Lawmakers are seeking to pledge to complete the investigation into the high prescription drug cost schemes.
US Senator Cindy Hyde-Smith (R-MS) is among seven senators who have signed a letter at Federal Trade Commission (FTC) Linda Khan asking her to commit to a timeline for her investigation into Pharmacy Benefit Managers (PBMs), an agency probe launched in June following pressure from Congress over the issues insulin price.
Hyde-Smith joined the bipartisan effort to ensure the FTC completes the investigation into PBMs for potential market manipulation tactics and other anti-competitive practices that drive up the cost of prescription drugs.
“As you know, PBMs operate with little or no transparency, which makes it very difficult, if not impossible, to understand the flow of money in the prescription drug market and how PBMs determine prescription drug prices. “, wrote the senators. “Recent consolidations between PBMs, insurers and other healthcare entities have resulted in vertical integration in which a small number of companies now manage the vast majority of prescription drug benefits. CVS/Caremark, OptumRx and Express Scripts control around 75% of the PBM market and are owned by insurers Aetna, United Healthcare and Cigna respectively.

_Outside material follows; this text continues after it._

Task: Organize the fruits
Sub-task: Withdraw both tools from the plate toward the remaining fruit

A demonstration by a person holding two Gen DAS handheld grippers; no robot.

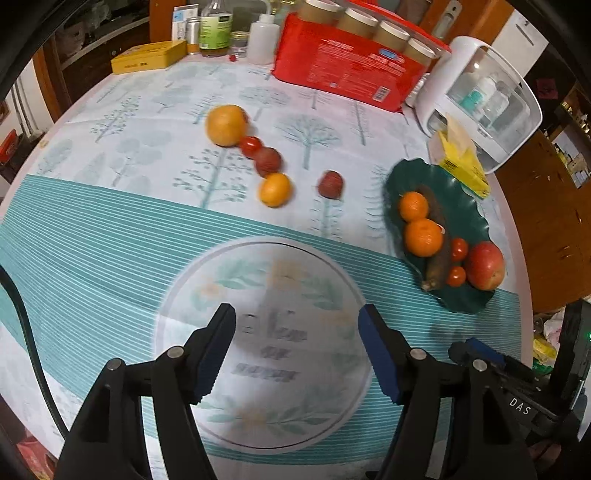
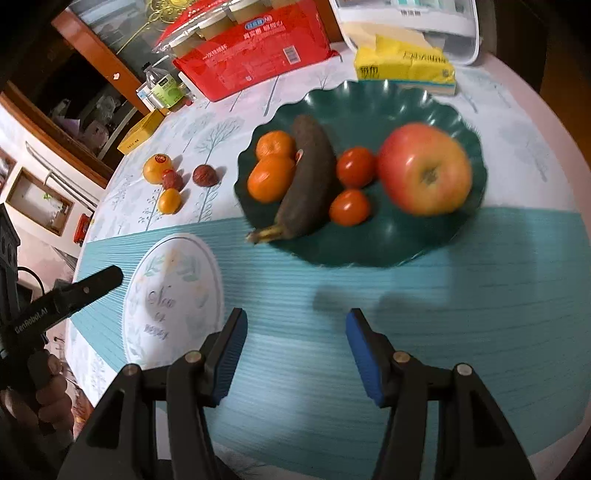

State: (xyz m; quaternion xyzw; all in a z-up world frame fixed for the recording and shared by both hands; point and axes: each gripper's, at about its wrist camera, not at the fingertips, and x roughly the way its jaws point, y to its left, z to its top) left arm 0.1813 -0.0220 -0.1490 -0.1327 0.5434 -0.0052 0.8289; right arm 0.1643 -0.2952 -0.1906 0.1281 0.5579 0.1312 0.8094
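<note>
A dark green scalloped plate (image 2: 373,243) (image 1: 461,299) holds two mandarins (image 2: 267,177), a blackened banana (image 2: 306,177), two cherry tomatoes (image 2: 354,166) and a red apple (image 2: 424,170). Loose on the tablecloth lie a big orange (image 1: 226,124), a cherry tomato (image 1: 251,146), a dark red fruit (image 1: 267,161), a small orange (image 1: 274,189) and another dark red fruit (image 1: 330,184). My left gripper (image 1: 297,354) is open and empty above the printed circle (image 1: 258,343). My right gripper (image 2: 295,358) is open and empty, in front of the plate.
At the table's back stand a red package (image 1: 347,70) with jars, a white appliance (image 1: 480,96), a yellow tissue pack (image 2: 402,62), a yellow tin (image 1: 147,57) and bottles (image 1: 216,27). The round table edge curves away left and right.
</note>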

The group of lawmakers expressed support for legislation that would require the FTC to conduct a study and report to Congress within a year on the effects of consolidation and potentially anti-competitive behavior that could impact prices prescription drugs.
“A few of the provisions to be considered in the report include whether PBMs charge certain payers a higher price than competing pharmacies or refer patients to pharmacies in which PBM has an equity interest, whether PBMs are using formulary models to reduce the market share of low-cost prescription drugs, and whether more information about the roles of intermediaries in the healthcare market would benefit consumers,” lawmakers said. “In 2021, This legislation has been unanimously approved by the Judiciary Committee and awaits a decision by the full Senate.”

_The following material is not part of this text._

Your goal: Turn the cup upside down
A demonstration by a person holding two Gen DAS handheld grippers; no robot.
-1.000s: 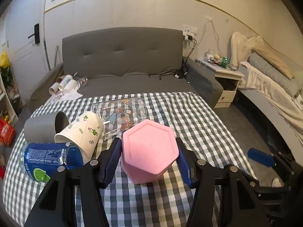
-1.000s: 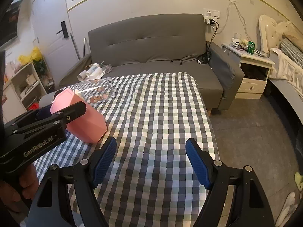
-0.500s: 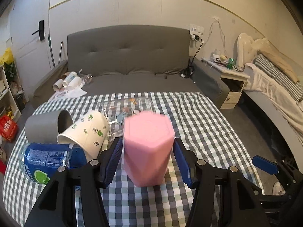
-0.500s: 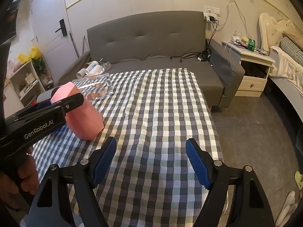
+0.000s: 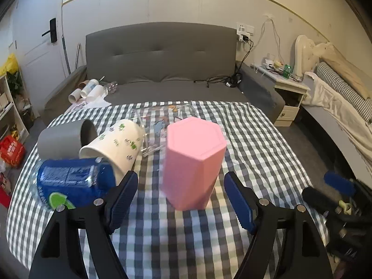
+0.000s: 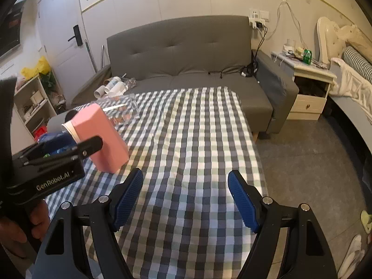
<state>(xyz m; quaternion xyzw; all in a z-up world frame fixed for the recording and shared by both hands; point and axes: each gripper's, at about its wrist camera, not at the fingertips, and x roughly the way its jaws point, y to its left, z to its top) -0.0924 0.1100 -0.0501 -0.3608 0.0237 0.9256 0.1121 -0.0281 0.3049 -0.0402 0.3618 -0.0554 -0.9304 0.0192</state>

The senators said there is broad support for reviewing PBMs and determining whether they force Americans to pay higher prices for prescription drugs.

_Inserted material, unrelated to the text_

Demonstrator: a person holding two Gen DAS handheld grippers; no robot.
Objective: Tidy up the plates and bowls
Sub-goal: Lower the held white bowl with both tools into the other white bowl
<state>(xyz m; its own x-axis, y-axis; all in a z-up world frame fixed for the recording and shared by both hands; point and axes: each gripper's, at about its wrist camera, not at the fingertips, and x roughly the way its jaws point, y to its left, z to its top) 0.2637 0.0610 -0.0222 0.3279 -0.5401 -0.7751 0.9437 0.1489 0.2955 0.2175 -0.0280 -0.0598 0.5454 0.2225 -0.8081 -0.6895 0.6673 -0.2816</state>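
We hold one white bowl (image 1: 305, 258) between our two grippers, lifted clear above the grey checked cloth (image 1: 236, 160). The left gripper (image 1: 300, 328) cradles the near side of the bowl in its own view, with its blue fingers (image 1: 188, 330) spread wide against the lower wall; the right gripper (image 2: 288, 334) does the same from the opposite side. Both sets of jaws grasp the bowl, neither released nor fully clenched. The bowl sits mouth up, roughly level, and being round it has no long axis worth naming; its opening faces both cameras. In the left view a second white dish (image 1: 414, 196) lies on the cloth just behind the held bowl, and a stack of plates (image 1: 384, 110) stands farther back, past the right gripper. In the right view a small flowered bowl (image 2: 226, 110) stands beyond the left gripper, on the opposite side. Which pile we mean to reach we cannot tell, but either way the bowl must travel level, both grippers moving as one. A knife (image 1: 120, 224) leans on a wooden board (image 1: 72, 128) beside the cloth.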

“That’s why we support the FTC’s decision to conduct a PBM study,” the senators continued. “We constantly hear stories about rising drug prices. A timely study of the business practices of these intermediaries would provide transparency, insight into potential competitive harms and inform possible legislative action. With the FTC’s action on June 7, 2022, the study has broad support and interest in reviewing its findings in a timely manner. To ensure the usefulness of Study 6(b), we urge the FTC to release the report within one year of its publication.